At some point in our lives, we’ve all heard that everyone has their own journey. Some paths accelerate early. Some take time to gather depth. Some change direction midway. None of them are wrong—unless we insist on comparing.
Most “middle benchers” like me have endured that familiar feedback—the promise and the results don’t quite match. We knew why. There were simply too many other things we wanted to do, and studying wasn’t always at the top of the list. But in hindsight, that was also a time when we were quietly spreading our wings.
Later, once on my own, the pressure began to mount.

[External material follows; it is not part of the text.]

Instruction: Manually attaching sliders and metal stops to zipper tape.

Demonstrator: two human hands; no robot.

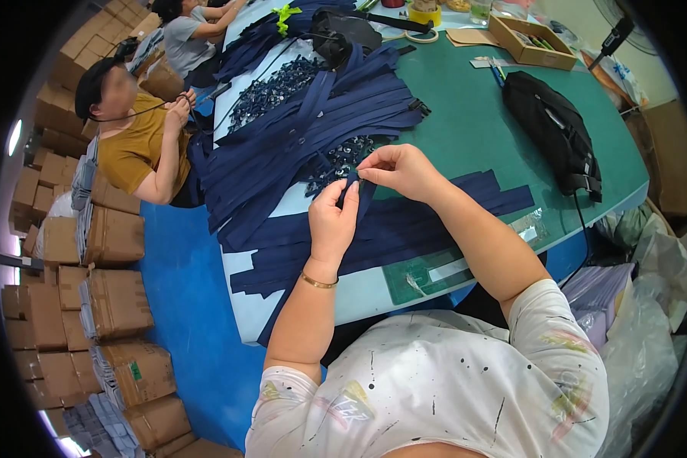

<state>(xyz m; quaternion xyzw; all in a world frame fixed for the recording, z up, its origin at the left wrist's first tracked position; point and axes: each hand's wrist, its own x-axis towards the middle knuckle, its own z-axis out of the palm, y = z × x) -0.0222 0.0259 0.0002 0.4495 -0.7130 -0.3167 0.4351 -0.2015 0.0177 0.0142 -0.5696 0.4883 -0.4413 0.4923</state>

The questions followed—am I doing okay, am I in the right profession, am I on the right path?
I was reminded of this not in a moment of failure, but in a moment of quiet comparison.
There was a phase when I found myself measuring progress more often than I would admit. Not formally, not consciously—but in small, passing ways. A colleague moving ahead faster. Someone switching paths and finding success. Another achieving something I had once set aside.
Nothing dramatic. Just enough to raise a question—am I falling behind?
It took me a while to realize that the unease wasn’t about progress—it was about comparison. I wasn’t questioning my path; I was measuring it against someone else’s timeline.
That’s when I realised the true essence of 'Oubaitori'.
Four trees—cherry, plum, peach, pear. Each blooms in its own time. None rushes. None competes. None questions its season. And yet, each fulfils its purpose completely-in its own time.
It sounds simple, but we rarely live by it. We assume growth must follow a shared calendar.
But it doesn’t.
Oubaitori, to me, is a reminder to return to my own pace—to focus on what I am building, rather than how it measures up.
Because growth is not a race. It is a rhythm.
And in the end, the only question that really matters is—am I moving forward?